** Opening Dataset section block **

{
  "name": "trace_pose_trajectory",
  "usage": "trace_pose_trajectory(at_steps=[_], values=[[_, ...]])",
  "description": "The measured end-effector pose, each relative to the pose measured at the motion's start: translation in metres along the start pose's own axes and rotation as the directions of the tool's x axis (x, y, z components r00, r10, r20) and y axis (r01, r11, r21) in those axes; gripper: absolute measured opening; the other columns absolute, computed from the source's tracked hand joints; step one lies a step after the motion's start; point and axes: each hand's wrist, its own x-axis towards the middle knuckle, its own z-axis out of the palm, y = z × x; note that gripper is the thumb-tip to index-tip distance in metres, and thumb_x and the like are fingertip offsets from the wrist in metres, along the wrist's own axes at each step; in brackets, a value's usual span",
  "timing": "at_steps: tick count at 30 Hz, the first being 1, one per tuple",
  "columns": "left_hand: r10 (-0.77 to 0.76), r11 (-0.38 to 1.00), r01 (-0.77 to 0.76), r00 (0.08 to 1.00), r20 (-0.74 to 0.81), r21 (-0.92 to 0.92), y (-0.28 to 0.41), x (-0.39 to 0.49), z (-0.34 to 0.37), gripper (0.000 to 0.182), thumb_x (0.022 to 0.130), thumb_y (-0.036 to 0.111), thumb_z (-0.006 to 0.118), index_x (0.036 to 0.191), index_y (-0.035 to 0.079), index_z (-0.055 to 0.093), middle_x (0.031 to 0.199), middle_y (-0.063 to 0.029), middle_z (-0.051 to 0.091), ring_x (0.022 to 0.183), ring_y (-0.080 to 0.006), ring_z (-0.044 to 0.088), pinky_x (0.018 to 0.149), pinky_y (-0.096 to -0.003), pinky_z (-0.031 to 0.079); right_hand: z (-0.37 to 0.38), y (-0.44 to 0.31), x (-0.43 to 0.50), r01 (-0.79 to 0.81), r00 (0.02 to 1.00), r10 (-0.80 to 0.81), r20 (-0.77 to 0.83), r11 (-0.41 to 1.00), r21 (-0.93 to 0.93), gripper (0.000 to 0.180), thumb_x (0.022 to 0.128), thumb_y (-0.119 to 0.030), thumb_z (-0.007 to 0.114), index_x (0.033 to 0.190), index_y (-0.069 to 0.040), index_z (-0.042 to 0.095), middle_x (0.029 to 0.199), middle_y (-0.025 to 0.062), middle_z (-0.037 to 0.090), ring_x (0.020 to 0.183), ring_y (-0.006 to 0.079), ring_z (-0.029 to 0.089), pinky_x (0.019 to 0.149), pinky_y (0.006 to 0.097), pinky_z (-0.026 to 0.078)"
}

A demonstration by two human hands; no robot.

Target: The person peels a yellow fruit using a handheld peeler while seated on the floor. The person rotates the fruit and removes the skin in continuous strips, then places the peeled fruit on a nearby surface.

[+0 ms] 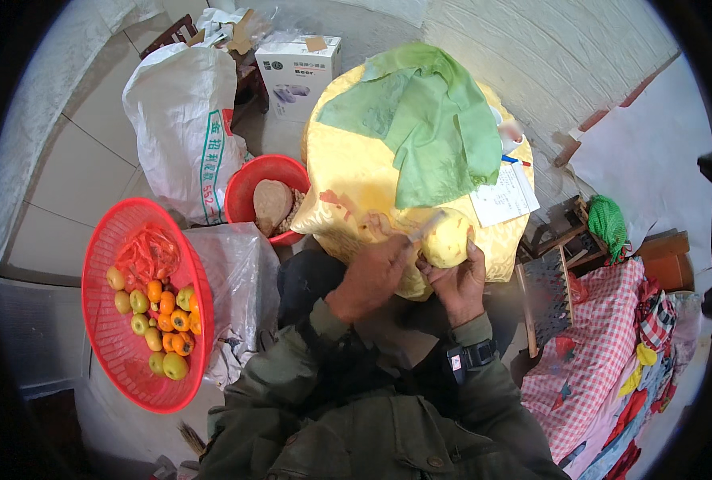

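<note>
My right hand (459,282) cups a pale yellow fruit (446,243), apparently an apple, with most of its skin off and a few brownish patches left. In my left hand (374,275) is a small knife (426,227), its blade lying along the upper left side of the fruit. The handle is hidden inside my fist. Both hands are over the near edge of a round table with a shiny yellow tablecloth (347,150). Peelings (377,224) lie on the cloth just beyond my left hand.
A green cloth (434,120) covers the table's far part, beside a written notepad (504,195) and a pen (515,160). At left stand a red basket (107,348) of persimmons and apples, a red bucket (234,195) and a white woven sack (176,114). A wooden-framed rack (544,294) stands at right.
</note>
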Motion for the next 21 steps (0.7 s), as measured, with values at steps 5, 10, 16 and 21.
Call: trace_pose_trajectory(at_steps=[5, 10, 16, 21], values=[[-0.171, 0.985, 0.171, 0.984, 0.04, 0.003, 0.002, -0.001, -0.008, 0.017, 0.106, 0.017, 0.059, 0.108, 0.001, 0.065, 0.085, -0.0283, 0.065, 0.081, -0.0486, 0.066, 0.067, -0.0525, 0.05, 0.002, 0.003, -0.005, 0.03, 0.998, -0.028, -0.049, 0.999, 0.041, 0.07, 0.094, -0.052, 0.066, 0.153, -0.019, 0.052, 0.141, 0.0134, 0.063, 0.112, 0.0354, 0.064, 0.091, 0.0494, 0.054], [-0.071, 0.995, 0.071, 0.997, -0.011, 0.077, 0.006, 0.003, -0.009, 0.017, 0.106, 0.017, 0.06, 0.104, 0.001, 0.064, 0.08, -0.0274, 0.063, 0.076, -0.0488, 0.064, 0.065, -0.0512, 0.048, -0.009, 0.005, -0.004, -0.028, 1.0, 0.029, -0.006, 0.997, 0.069, 0.074, 0.093, -0.057, 0.063, 0.152, -0.015, 0.053, 0.141, 0.0187, 0.062, 0.109, 0.0379, 0.062, 0.092, 0.0509, 0.053], [-0.197, 0.973, 0.198, 0.98, 0.017, -0.121, 0.004, -0.001, -0.008, 0.02, 0.108, 0.019, 0.06, 0.108, 0.0, 0.065, 0.072, -0.0142, 0.061, 0.062, -0.03, 0.059, 0.057, -0.0397, 0.045, -0.018, 0.007, -0.003, -0.017, 0.997, 0.005, 0.082, 0.99, 0.139, 0.079, 0.09, -0.049, 0.071, 0.155, -0.01, 0.05, 0.144, 0.0193, 0.06, 0.117, 0.0403, 0.061, 0.101, 0.0545, 0.05], [-0.459, 0.647, 0.421, 0.881, 0.116, -0.635, 0.007, -0.017, 0.001, 0.02, 0.112, 0.022, 0.058, 0.116, 0.004, 0.066, 0.069, 0.0017, 0.055, 0.052, -0.0066, 0.048, 0.045, -0.0251, 0.037, -0.009, 0.0, -0.004, 0.073, 0.994, -0.068, 0.084, 0.996, -0.058, 0.084, 0.084, -0.026, 0.081, 0.158, -0.008, 0.044, 0.146, 0.0189, 0.059, 0.134, 0.0378, 0.058, 0.116, 0.0554, 0.045]])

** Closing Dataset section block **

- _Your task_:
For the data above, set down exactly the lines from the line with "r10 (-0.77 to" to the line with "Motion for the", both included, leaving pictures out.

- _Solved exercise_:
  "columns": "left_hand: r10 (-0.77 to 0.76), r11 (-0.38 to 1.00), r01 (-0.77 to 0.76), r00 (0.08 to 1.00), r20 (-0.74 to 0.81), r21 (-0.92 to 0.92), y (-0.28 to 0.41), x (-0.39 to 0.49), z (-0.34 to 0.37), gripper (0.000 to 0.182), thumb_x (0.022 to 0.130), thumb_y (-0.036 to 0.111), thumb_z (-0.006 to 0.118), index_x (0.036 to 0.191), index_y (-0.035 to 0.079), index_z (-0.055 to 0.093), middle_x (0.031 to 0.199), middle_y (-0.063 to 0.029), middle_z (-0.051 to 0.091), ring_x (0.022 to 0.183), ring_y (-0.080 to 0.006), ring_z (-0.044 to 0.088), pinky_x (0.018 to 0.149), pinky_y (-0.096 to -0.003), pinky_z (-0.031 to 0.079); right_hand: z (-0.37 to 0.38), y (-0.44 to 0.31), x (-0.43 to 0.50), r01 (-0.79 to 0.81), r00 (0.02 to 1.00), r10 (-0.80 to 0.81), r20 (-0.77 to 0.83), r11 (-0.41 to 1.00), r21 (-0.93 to 0.93), gripper (0.000 to 0.180), thumb_x (0.022 to 0.128), thumb_y (-0.119 to 0.030), thumb_z (-0.007 to 0.114), index_x (0.033 to 0.190), index_y (-0.069 to 0.040), index_z (-0.042 to 0.095), middle_x (0.029 to 0.199), middle_y (-0.025 to 0.062), middle_z (-0.037 to 0.090), ring_x (0.020 to 0.183), ring_y (-0.006 to 0.079), ring_z (-0.029 to 0.089), pinky_x (0.019 to 0.149), pinky_y (0.006 to 0.097), pinky_z (-0.026 to 0.078)"
}

A demonstration by two human hands; no robot.

Target: The person peels a yellow fruit using a handheld peeler while seated on the floor. The person rotates the fruit and removes the skin in continuous strips, then places the peeled fruit on a nearby surface.

[+0 ms] 

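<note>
My right hand (459,282) cups a pale yellow fruit (446,243), apparently an apple, with most of its skin off and a few brownish patches left. In my left hand (374,275) is a small knife (426,227), its blade lying along the upper left side of the fruit. The handle is hidden inside my fist. Both hands are over the near edge of a round table with a shiny yellow tablecloth (347,150). Peelings (377,224) lie on the cloth just beyond my left hand.
A green cloth (434,120) covers the table's far part, beside a written notepad (504,195) and a pen (515,160). At left stand a red basket (107,348) of persimmons and apples, a red bucket (234,195) and a white woven sack (176,114). A wooden-framed rack (544,294) stands at right.
</note>
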Motion for the next 21 steps (0.7 s), as measured, with values at steps 5, 10, 16 and 21.

The exercise has been carried out completely.